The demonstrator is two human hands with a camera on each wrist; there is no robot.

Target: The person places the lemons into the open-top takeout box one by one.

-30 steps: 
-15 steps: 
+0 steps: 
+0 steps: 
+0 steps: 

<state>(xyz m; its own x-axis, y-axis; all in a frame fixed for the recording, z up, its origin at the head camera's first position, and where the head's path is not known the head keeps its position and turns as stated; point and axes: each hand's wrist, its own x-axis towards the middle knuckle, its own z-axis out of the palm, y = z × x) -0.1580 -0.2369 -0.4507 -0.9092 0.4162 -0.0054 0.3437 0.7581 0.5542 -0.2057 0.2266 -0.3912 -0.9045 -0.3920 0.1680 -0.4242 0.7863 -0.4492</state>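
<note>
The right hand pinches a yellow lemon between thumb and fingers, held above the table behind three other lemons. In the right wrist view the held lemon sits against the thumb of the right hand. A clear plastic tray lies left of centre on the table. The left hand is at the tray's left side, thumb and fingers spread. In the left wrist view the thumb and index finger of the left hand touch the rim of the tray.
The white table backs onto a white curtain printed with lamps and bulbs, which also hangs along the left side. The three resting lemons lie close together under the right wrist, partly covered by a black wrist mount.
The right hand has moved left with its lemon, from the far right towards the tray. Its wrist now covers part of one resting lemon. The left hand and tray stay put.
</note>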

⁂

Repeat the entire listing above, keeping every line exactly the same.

The demonstrator is two human hands with a camera on each wrist; there is no robot.

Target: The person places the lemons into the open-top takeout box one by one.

-30 steps: 
-15 steps: 
+0 steps: 
+0 steps: 
+0 steps: 

<state>(xyz m; its own x-axis, y-axis; all in a frame fixed for the recording, z up, its origin at the head camera's first position, and where the head's path is not known the head keeps its position and turns as stated; point and axes: each hand's wrist, its own x-axis towards the middle knuckle, its own z-axis out of the palm, y = z × x) -0.1580 -0.2369 -0.4507 -0.9092 0.4162 -0.0054 0.3437 0.7581 0.5542 -0.2057 0.2266 -0.3912 -0.9045 -0.3920 0.1680 -0.4242 0.7863 -0.4492</state>
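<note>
The right hand pinches a yellow lemon between thumb and fingers, held above the table behind three other lemons. In the right wrist view the held lemon sits against the thumb of the right hand. A clear plastic tray lies left of centre on the table. The left hand is at the tray's left side, thumb and fingers spread. In the left wrist view the thumb and index finger of the left hand touch the rim of the tray.
The white table backs onto a white curtain printed with lamps and bulbs, which also hangs along the left side. The three resting lemons lie close together under the right wrist, partly covered by a black wrist mount.
The right hand has moved left with its lemon, from the far right towards the tray. Its wrist now covers part of one resting lemon. The left hand and tray stay put.
</note>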

There's no more to this exercise.